Though it was his inspirational talk to IIM students that went viral a decade ago and also became a bestseller book later, “Go Kiss the World”, Subroto says writing was something he was always passionate about. As a young boy, he would write on love and revolutions in local newspapers in Odisha and later went on to write business and technology columns in several newspapers and magazines. Today, he has to his credit halfa- dozen business books — The High Performance Entrepreneur, The Professional, MBA at 16, The Elephant Catchers, Zen Garden – that have been translated into Hindi, Marathi, Malayalam, Tamil, Kannada, Korean and Chinese.

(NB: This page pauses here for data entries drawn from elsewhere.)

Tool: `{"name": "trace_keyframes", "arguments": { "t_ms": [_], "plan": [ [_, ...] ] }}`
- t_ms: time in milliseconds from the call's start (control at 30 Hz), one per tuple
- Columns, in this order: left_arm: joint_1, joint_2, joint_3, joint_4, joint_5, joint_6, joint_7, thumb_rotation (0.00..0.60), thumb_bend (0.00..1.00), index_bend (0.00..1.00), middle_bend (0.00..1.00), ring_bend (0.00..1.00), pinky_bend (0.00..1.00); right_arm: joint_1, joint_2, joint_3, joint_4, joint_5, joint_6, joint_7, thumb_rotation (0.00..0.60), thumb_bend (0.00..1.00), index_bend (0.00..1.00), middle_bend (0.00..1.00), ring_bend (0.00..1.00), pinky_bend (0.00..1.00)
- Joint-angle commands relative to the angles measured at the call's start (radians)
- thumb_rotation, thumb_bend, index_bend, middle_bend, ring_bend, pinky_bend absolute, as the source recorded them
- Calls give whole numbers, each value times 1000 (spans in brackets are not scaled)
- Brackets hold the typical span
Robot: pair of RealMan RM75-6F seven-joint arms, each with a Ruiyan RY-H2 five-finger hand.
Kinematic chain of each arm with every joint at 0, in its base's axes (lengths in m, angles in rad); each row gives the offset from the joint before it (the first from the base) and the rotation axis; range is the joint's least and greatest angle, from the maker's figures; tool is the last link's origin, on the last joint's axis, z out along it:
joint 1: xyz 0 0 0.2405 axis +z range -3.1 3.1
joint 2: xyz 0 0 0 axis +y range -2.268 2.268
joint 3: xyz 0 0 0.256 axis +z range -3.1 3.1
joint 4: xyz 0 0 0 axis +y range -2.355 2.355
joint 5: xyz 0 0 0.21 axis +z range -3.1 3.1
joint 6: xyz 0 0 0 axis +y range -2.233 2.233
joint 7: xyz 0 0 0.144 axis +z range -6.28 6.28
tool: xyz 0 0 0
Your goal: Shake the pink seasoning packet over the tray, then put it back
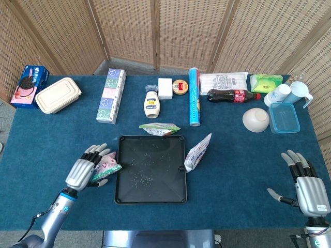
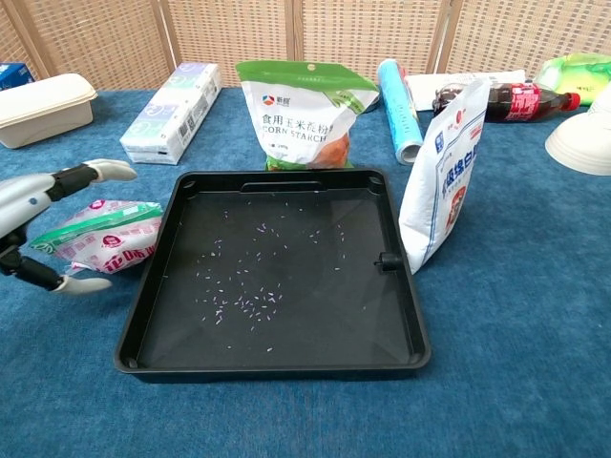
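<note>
The pink seasoning packet (image 1: 107, 166) (image 2: 107, 245) lies on the blue cloth just left of the black tray (image 1: 124, 195) (image 2: 401, 286). Small pale grains are scattered on the tray floor. My left hand (image 1: 86, 171) (image 2: 43, 219) hovers open at the packet's left end, fingers spread above it and thumb low in front; nothing is gripped. My right hand (image 1: 305, 183) rests open near the table's front right corner, far from the tray, and shows only in the head view.
A green corn starch bag (image 2: 298, 113) stands behind the tray and a white and blue bag (image 2: 441, 172) leans at its right edge. Boxes, a mayonnaise bottle (image 1: 151, 103), a blue roll (image 1: 194, 103), a cola bottle (image 1: 234, 95), a bowl and cups line the back.
</note>
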Motion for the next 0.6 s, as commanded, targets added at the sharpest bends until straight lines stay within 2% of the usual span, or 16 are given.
{"name": "trace_keyframes", "arguments": {
  "t_ms": [33,100,200,267,367,467,600],
  "plan": [
    [-15,-15,-11,9,-12,-13,-3,600,29,67,0,0,79,1,0,0,2,-1,-1,1,465,0,0,0,43,86],
    [-25,-26,-14,16,-15,-22,0,600,32,77,0,0,93,2,1,-3,1,-5,-4,8,465,0,0,0,43,86],
    [-37,-46,-18,21,-20,-25,16,600,48,204,72,60,181,4,5,-5,0,-2,-12,20,462,0,0,0,43,86],
    [-34,-59,-27,24,-29,-13,31,600,93,381,228,196,300,4,6,-5,0,-1,-13,23,462,0,0,0,44,86],
    [-27,-83,-42,39,-40,21,66,600,143,554,387,331,401,3,9,-5,0,-2,-11,26,462,0,0,0,45,86],
    [-16,-97,-52,50,-54,51,99,600,185,663,544,474,512,2,11,-6,-2,-5,-9,29,465,0,0,0,45,86],
    [-6,-106,-54,71,-48,94,122,600,235,718,651,577,590,1,12,-6,-5,-4,-7,28,459,0,0,0,46,86]
  ]
}}
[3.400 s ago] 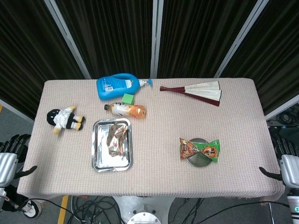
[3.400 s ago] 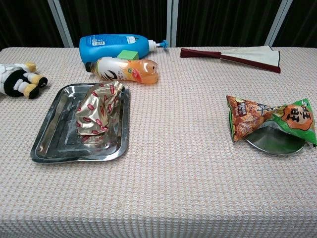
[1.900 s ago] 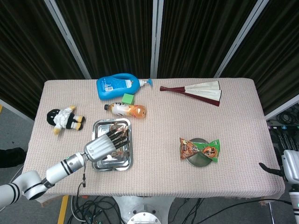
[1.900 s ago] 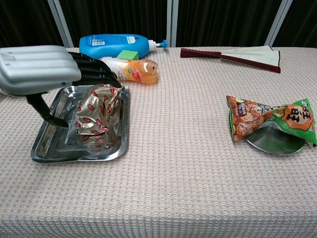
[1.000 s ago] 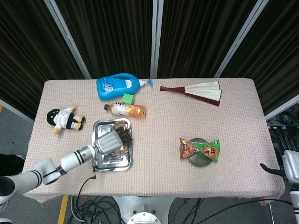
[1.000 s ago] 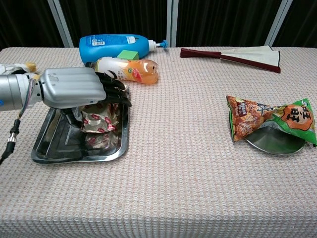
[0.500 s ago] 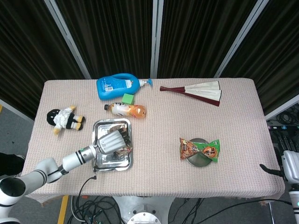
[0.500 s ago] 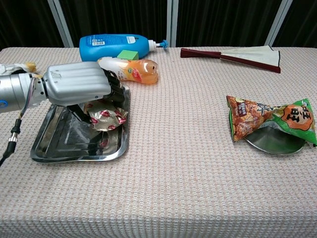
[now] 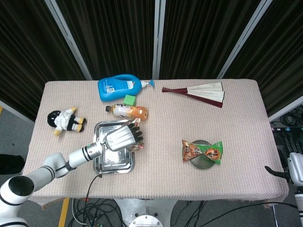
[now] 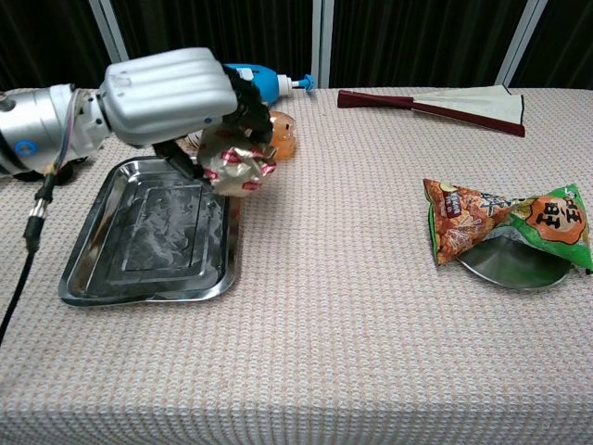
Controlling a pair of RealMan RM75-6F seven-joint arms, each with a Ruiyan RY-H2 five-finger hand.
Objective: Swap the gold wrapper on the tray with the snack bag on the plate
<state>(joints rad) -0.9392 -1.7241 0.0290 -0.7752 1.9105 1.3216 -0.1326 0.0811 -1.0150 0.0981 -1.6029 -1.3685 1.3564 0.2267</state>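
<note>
- A juice bottle (image 9: 128, 111) and a detergent bottle (image 9: 120, 87) lie behind the tray (image 10: 102, 269); a fan (image 10: 454, 100) lies well apart.
- The left hand (image 10: 171, 93) hides most of the juice bottle in the chest view.
- Its fingers are curled around the gold wrapper (image 10: 236, 165), held above the tray's right edge.
- The snack bag (image 10: 505, 221) lies on the plate (image 10: 519, 269).
- The right hand (image 9: 293, 172) is cut off at the frame edge; its fingers cannot be made out.

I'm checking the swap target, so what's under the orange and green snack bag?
A round metal plate lies under the orange and green snack bag; only its near rim shows. Whatever else lies on the plate beneath the bag is covered.
</note>
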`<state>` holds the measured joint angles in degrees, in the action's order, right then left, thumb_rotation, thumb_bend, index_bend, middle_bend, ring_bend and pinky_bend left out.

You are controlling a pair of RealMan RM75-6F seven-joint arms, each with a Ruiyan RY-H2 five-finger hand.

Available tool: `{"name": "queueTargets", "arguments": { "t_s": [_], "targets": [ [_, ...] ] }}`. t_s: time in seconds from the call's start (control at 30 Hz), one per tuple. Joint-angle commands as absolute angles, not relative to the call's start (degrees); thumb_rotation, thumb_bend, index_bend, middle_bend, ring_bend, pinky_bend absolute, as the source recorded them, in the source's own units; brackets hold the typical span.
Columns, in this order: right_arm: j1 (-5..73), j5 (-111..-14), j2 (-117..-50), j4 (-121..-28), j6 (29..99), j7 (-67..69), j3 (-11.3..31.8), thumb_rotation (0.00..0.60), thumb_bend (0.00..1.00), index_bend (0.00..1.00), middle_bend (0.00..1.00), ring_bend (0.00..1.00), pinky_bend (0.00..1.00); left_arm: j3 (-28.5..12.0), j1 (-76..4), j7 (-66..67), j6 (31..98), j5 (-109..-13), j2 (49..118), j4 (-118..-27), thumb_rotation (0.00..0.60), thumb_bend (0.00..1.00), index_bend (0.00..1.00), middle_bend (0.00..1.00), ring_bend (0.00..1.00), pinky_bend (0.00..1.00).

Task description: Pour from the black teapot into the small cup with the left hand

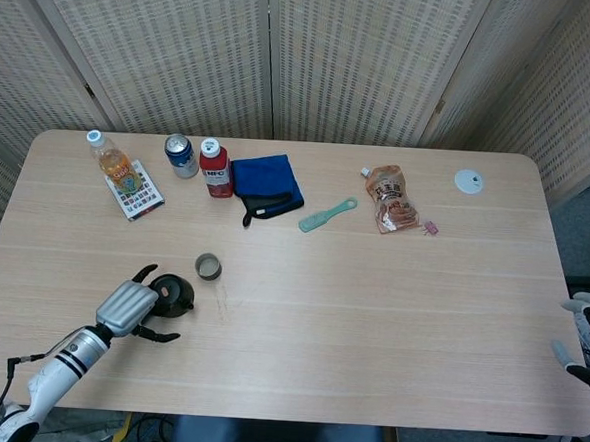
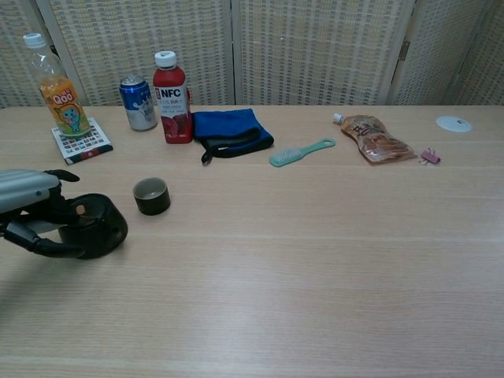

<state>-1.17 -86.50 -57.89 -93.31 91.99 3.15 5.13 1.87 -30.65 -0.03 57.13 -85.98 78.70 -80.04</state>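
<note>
The black teapot stands upright on the table at the near left. My left hand is against its left side: the thumb arches over the far side and the fingers curl round the near side, gripping it. The small dark cup stands upright just beyond and to the right of the teapot, a short gap away and untouched. My right hand shows only in the head view, low at the table's right edge, fingers apart and holding nothing.
Along the back left stand an orange drink bottle on a patterned card, a blue can and a red NFC bottle. A blue cloth, green brush, snack pouch and white disc lie further right.
</note>
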Motion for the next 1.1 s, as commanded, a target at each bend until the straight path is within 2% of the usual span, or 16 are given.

Bagchi is working on a new book that also promises to be full of realistic challenges and insightful information to excellence. But he is not a man in a hurry to package information as a viable commercial option. “I write in all earnestness because I want to connect to the youth across India. They identify with me not as a rich metro kid but a shy small town guy.”
Self-effacing to the core, Bagchi dislikes the ‘celebrity’ tag that follows him now. But what he cannot deny is that with his own life story – the transition from a simple Koraput boy to a successful and respected entrepreneur — he has inspired aspiring businessmen and entrepreneurs across small towns to take their passion to great heights. Convincing them that success is not necessarily linked to inherited wealth and high qualifications, he has gently provoked them into thinking and starting their own businesses.
“Just the spark of an idea, the purpose and ethics determines the power of a person,” he says. According to Bagchi, success is not defined by the size of your business but it is your capacity to build a legacy and leave it behind.